Dataset entries>
* * * * *

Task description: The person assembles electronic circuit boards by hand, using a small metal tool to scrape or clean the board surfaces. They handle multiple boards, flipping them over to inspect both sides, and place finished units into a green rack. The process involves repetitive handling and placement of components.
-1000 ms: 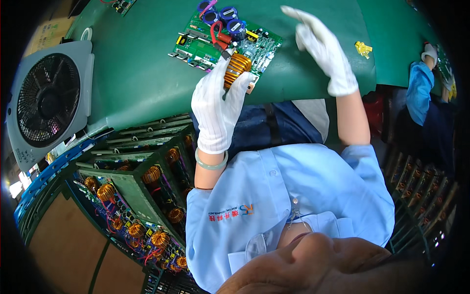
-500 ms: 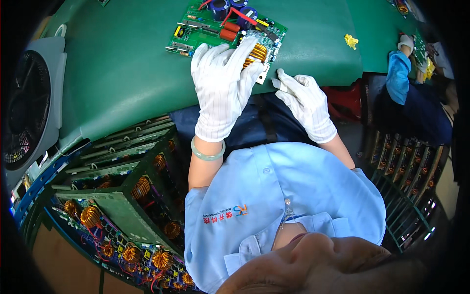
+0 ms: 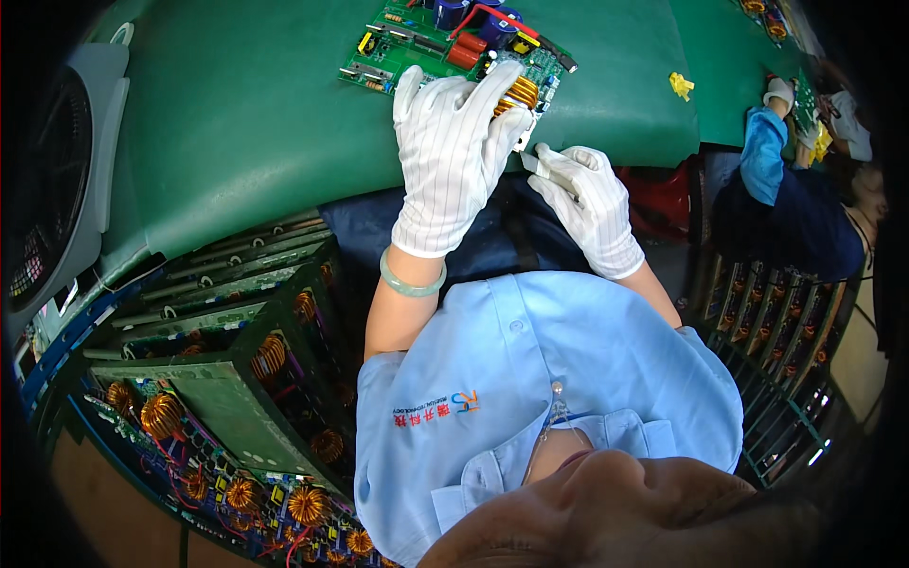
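A flat rectangular green circuit board [image 3: 409, 59] lies on the smooth, slightly glossy green mat [image 3: 256, 123], far from the wearer, bearing smooth blue cylinders [image 3: 499, 28] and a ribbed copper-coloured wire coil [image 3: 520, 95]. The left hand [image 3: 447, 161], in a ribbed white fabric glove, clasps the coil between thumb and forefinger, its other fingers spread. To the right, the similarly gloved right hand [image 3: 589, 199] pinches a small flat pale piece [image 3: 532, 164] near the board's corner.
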`<action>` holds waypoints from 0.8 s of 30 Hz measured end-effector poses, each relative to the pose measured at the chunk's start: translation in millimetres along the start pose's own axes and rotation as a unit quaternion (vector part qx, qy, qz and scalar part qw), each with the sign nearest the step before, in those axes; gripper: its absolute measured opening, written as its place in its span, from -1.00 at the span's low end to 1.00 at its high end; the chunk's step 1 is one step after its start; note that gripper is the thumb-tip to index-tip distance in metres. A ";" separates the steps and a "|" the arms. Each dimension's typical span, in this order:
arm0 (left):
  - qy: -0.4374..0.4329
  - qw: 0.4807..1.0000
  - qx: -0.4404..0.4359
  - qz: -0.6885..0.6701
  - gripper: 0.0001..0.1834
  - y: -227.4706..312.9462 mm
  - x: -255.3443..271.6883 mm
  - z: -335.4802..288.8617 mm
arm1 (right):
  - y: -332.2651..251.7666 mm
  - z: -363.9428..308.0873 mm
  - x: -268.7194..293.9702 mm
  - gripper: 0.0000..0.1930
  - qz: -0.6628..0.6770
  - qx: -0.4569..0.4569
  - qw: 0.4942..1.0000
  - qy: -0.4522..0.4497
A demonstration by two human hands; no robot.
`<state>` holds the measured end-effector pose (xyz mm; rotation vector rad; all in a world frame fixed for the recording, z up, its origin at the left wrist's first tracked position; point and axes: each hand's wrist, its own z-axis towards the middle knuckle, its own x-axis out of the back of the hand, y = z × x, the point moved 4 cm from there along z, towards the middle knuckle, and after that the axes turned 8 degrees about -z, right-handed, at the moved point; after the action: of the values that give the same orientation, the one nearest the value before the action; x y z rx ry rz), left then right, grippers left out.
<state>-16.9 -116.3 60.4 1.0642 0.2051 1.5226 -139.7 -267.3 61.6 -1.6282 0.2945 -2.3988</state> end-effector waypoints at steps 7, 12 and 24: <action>-0.002 1.000 0.000 -0.004 -0.57 1.1 0.3 1.4 | 0.6 3.0 1.8 -0.58 -0.025 0.004 0.999 0.021; -0.009 1.000 0.007 0.001 -0.58 -0.6 -1.1 0.6 | 5.0 5.0 -1.1 -0.59 -0.024 -0.004 1.000 0.016; 0.002 1.000 0.001 -0.002 -0.58 -2.0 -2.3 -0.9 | 6.0 5.1 1.7 -0.64 -0.034 -0.008 0.999 0.019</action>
<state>-16.5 -117.4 57.4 1.0613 0.2107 1.5216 -135.1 -273.8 63.2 -1.6260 0.2707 -2.4857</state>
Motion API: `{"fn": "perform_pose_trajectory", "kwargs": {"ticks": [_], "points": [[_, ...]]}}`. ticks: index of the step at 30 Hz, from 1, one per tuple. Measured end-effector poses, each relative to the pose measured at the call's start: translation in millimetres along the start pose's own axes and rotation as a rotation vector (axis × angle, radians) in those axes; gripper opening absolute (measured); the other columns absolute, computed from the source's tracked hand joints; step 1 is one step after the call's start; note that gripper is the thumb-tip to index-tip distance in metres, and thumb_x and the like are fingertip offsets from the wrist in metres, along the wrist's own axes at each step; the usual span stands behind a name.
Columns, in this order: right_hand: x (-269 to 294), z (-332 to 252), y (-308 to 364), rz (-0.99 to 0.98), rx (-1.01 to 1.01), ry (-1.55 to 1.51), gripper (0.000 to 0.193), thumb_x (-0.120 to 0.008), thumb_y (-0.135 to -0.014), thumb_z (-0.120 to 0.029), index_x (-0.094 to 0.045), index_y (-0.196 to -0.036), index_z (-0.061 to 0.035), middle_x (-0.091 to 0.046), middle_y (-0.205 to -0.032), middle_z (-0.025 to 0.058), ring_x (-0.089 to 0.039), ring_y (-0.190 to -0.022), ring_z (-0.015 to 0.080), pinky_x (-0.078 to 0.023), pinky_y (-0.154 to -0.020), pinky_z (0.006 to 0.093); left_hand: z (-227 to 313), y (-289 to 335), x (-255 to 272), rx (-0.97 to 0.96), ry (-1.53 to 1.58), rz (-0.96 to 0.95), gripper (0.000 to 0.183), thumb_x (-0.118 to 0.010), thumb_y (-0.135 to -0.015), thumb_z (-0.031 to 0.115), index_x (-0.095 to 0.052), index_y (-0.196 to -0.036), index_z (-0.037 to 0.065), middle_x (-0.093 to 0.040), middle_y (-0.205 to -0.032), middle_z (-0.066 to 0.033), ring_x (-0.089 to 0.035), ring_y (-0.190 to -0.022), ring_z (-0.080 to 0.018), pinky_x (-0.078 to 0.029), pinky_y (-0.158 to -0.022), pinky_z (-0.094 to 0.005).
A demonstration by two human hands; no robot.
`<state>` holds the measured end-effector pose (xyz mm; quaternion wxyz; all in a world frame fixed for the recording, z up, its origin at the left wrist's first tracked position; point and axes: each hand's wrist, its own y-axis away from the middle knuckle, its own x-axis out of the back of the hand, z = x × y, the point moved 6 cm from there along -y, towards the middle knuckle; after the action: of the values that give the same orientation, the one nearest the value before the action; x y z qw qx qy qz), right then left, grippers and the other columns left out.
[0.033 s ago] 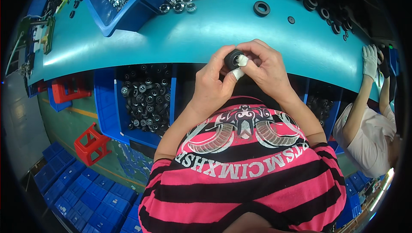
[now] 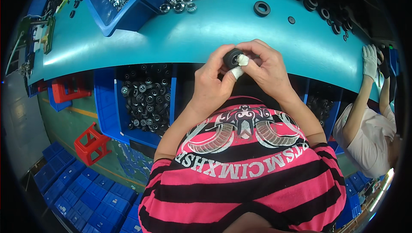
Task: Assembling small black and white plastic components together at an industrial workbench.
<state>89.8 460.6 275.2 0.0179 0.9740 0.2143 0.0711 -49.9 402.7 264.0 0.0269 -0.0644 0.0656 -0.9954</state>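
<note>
Between my two hands, at the near edge of the teal table (image 2: 180,44), is a small black wheel (image 2: 232,58) with a lighter centre. My left hand (image 2: 210,78) curls around its left side, fingers closed on it. From the right, my right hand (image 2: 269,71) grips the same wheel, its wrapped thumb pressing near the wheel's centre. White wrapping covers both thumb tips. The far side of the wheel is hidden by my fingers.
A blue bin (image 2: 109,25) of clear hubs stands far left, beside loose clear hubs (image 2: 191,8). Black rings (image 2: 262,9) lie far right. Under the table, a blue bin holds black wheels (image 2: 148,100). Left is a red stool (image 2: 92,144). A gloved co-worker (image 2: 367,134) works at right.
</note>
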Motion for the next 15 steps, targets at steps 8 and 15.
{"fn": "perform_pose_trajectory", "kwargs": {"ticks": [8,15], "points": [[4.5,6.0,-3.7,-0.146,-0.148,-0.323,0.030,-0.064,-0.096,-0.012,-0.064,-0.124,-0.0001,-0.069,-0.106,0.0058,-0.065,-0.091,0.0095,-0.054,-0.073,0.0236,-5.8,-5.7,-3.1,0.219,0.556,0.060,0.055,-0.072,-0.090,0.001,-0.045,-0.138,-0.003,-0.067,-0.113,-0.0144,-0.068,-0.091,-0.0163,-0.059,-0.069,-0.0278],[5.8,4.1,-0.1,-0.115,-0.092,-0.169,0.028,-0.066,-0.095,-0.011,-0.067,-0.120,0.0008,-0.070,-0.107,0.0067,-0.066,-0.092,0.0115,-0.055,-0.080,0.0255,-1.5,-6.7,1.9,0.093,0.489,0.119,0.053,-0.079,-0.085,0.005,-0.049,-0.128,0.000,-0.066,-0.111,-0.0115,-0.067,-0.096,-0.0167,-0.058,-0.078,-0.0289]]}}
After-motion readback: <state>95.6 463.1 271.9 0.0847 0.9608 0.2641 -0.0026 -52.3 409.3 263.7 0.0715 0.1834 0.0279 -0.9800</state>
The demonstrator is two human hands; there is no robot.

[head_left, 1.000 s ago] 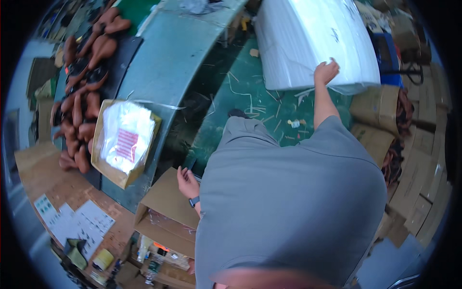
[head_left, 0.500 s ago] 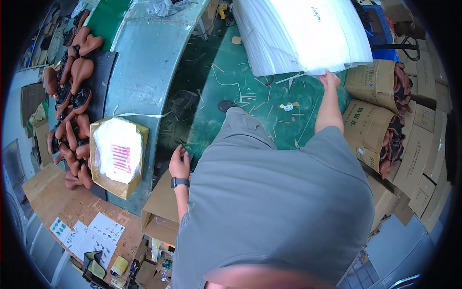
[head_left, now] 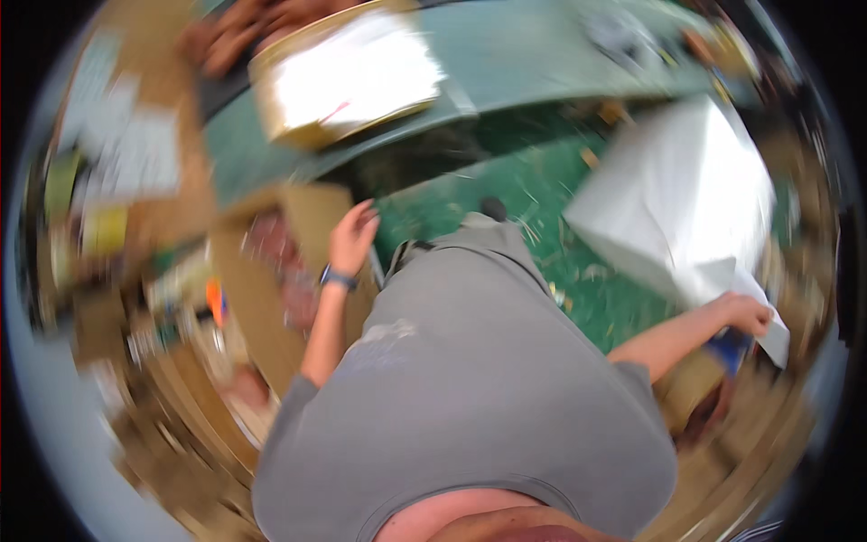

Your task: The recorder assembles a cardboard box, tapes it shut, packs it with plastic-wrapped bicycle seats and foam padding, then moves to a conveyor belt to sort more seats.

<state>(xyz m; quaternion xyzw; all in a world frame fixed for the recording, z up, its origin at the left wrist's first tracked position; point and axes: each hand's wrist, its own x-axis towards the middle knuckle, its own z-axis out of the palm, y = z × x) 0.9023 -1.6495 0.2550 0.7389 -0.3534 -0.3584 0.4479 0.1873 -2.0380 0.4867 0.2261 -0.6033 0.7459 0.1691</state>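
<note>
My right hand [head_left: 748,316] is closed on the edge of a thin white sheet [head_left: 772,336], which folds over at the near right end of a large white stack [head_left: 673,194]. The picture is smeared by motion, so I cannot tell whether the sheet is plastic or paper. My left hand [head_left: 352,237], with a dark watch at the wrist, hangs in the air with loosely bent fingers and nothing in it. It is nearest to an open cardboard box [head_left: 316,212] that holds reddish-brown things in clear wrapping [head_left: 275,248].
A green workbench [head_left: 533,50] runs across the back. On it stands a yellowish carton [head_left: 284,131] with a white bag [head_left: 352,77] on top, beside brown saddle-shaped pieces [head_left: 239,32]. Scraps litter the green floor [head_left: 542,185]. Cardboard boxes crowd both sides.
My view has swung round to the left, bringing the open box beside my left hand into sight. My right hand has pulled the sheet's edge toward me, away from the stack.
</note>
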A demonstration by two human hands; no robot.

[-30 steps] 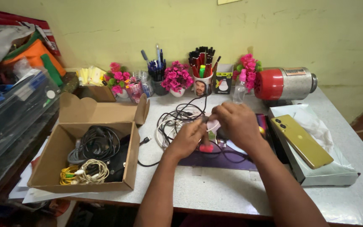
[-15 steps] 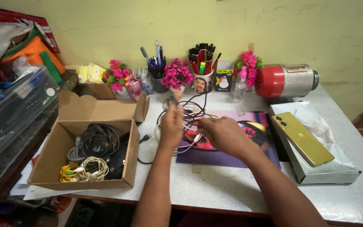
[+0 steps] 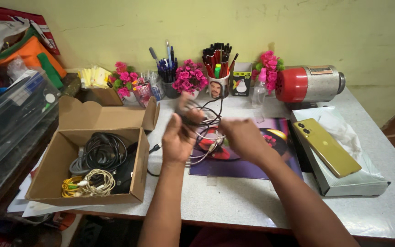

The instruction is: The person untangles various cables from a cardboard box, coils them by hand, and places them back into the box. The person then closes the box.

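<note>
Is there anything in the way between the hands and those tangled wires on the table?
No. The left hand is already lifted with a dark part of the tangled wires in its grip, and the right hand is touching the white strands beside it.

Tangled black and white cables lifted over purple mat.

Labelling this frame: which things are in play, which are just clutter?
In play: left hand, right hand, cable bundle held between them, box of coiled cables.

Lying about: phone, pen cups, flowers, red canister, mat.
</note>
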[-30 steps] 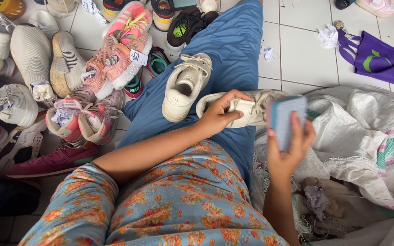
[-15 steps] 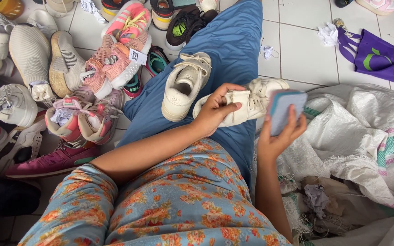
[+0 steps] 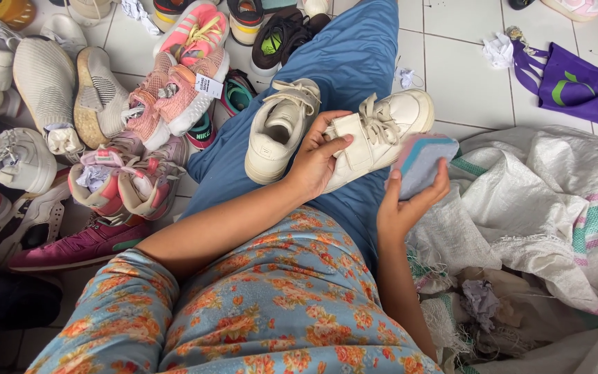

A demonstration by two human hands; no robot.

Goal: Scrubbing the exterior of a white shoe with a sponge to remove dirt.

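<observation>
On the tiled floor (image 3: 465, 76) your left hand (image 3: 316, 163) grips a cream shoe (image 3: 382, 131), your right hand (image 3: 403, 208) clasps a sponge (image 3: 420, 163) just beside it, wiping not begun.

Person wears a light blue floral garment (image 3: 271, 305) printed with orange and red blossoms over the torso and lap, plain blue trousers (image 3: 351, 62) on the outstretched leg, forearms unsleeved, and 2 ungloved hands without visible rings.
</observation>
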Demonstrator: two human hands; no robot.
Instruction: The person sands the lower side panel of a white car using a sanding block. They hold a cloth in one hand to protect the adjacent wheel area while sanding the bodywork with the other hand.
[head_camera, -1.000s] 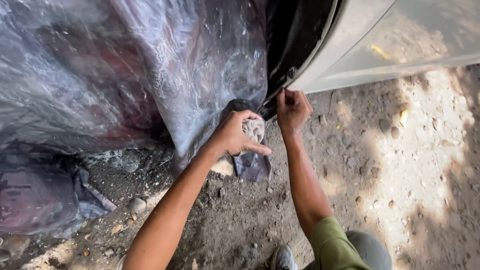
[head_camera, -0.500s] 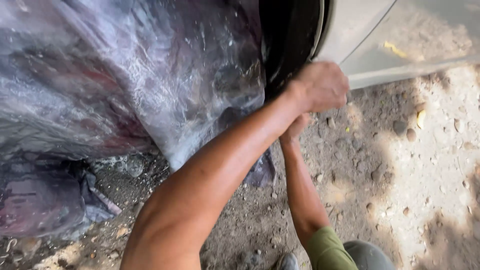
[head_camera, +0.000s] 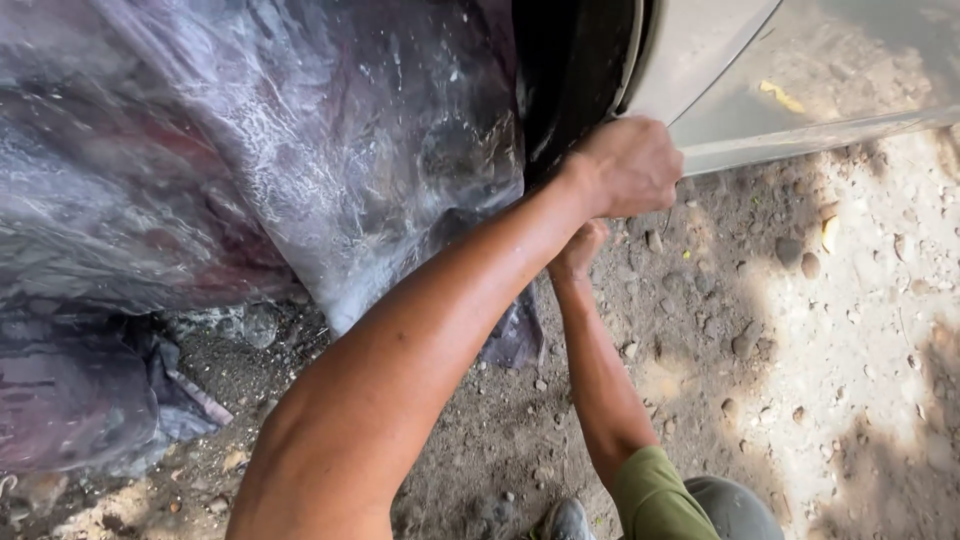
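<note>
Left hand (head_camera: 628, 165), seen from the head camera, is closed in a fist at the lower edge of the pale car body panel (head_camera: 700, 60), just beside the black wheel-arch lining (head_camera: 570, 70); what the fist grips cannot be made out. Its forearm runs diagonally from the bottom of the view up to that edge. Right hand (head_camera: 578, 250) sits directly beneath the left fist, mostly hidden by it, so whether it is open or closed cannot be told; an olive sleeve (head_camera: 655, 495) covers its upper arm. Clear plastic sheeting (head_camera: 250, 150), wrinkled and dusty, wraps the bulk to the left; what lies within shows only as dark and reddish patches. A dark cloth (head_camera: 515, 335) lies on the stony dirt ground (head_camera: 820, 350) below the hands. A grey shoe (head_camera: 565, 520) shows at the bottom.
</note>
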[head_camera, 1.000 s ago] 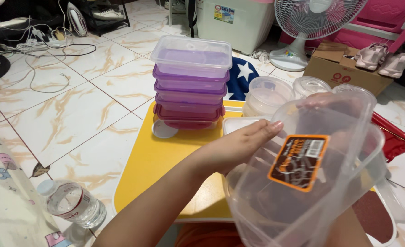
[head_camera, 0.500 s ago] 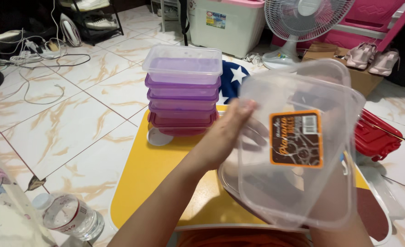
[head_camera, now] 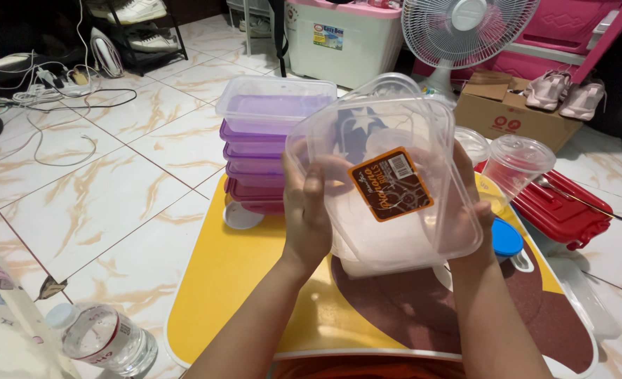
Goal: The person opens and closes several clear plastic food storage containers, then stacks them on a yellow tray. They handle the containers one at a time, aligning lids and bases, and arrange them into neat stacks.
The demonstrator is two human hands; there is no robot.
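Raised since before, clear tub now upright over yellow table; left hand and right hand clamp its side walls; likely light, thin, flexible, slick; rims grip best.

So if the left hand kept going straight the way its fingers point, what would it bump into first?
Probably the stack of purple plastic tubs just beyond the left hand, though depth is unclear.
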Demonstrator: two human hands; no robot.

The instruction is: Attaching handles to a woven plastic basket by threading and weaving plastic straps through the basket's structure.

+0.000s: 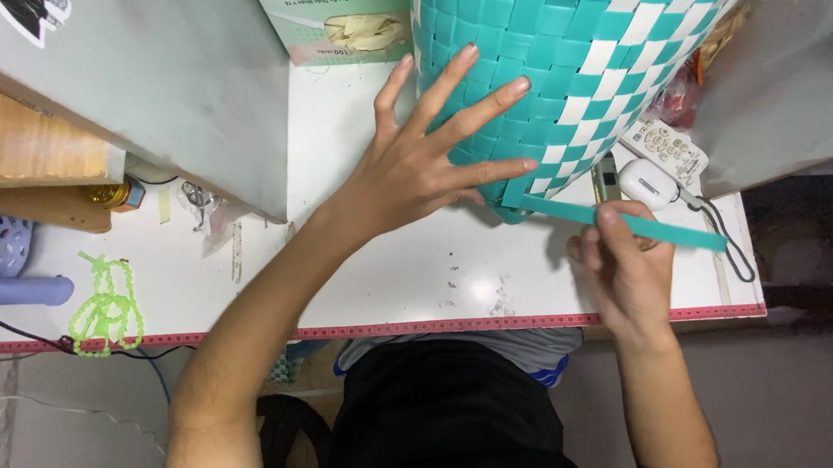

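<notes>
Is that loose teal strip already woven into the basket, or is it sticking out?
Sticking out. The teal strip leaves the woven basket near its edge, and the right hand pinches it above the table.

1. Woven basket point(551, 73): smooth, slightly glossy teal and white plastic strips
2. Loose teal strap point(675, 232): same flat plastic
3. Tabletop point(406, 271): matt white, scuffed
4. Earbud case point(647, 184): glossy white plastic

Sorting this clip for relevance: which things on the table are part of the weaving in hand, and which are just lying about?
In use:
- woven basket, teal and white, steadied by the left hand
- loose teal strip, pinched by the right hand

Lying about:
- tissue box
- remote control
- white earbud case
- green bead string
- scissors
</notes>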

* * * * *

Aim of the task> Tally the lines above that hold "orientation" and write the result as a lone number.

Output below> 2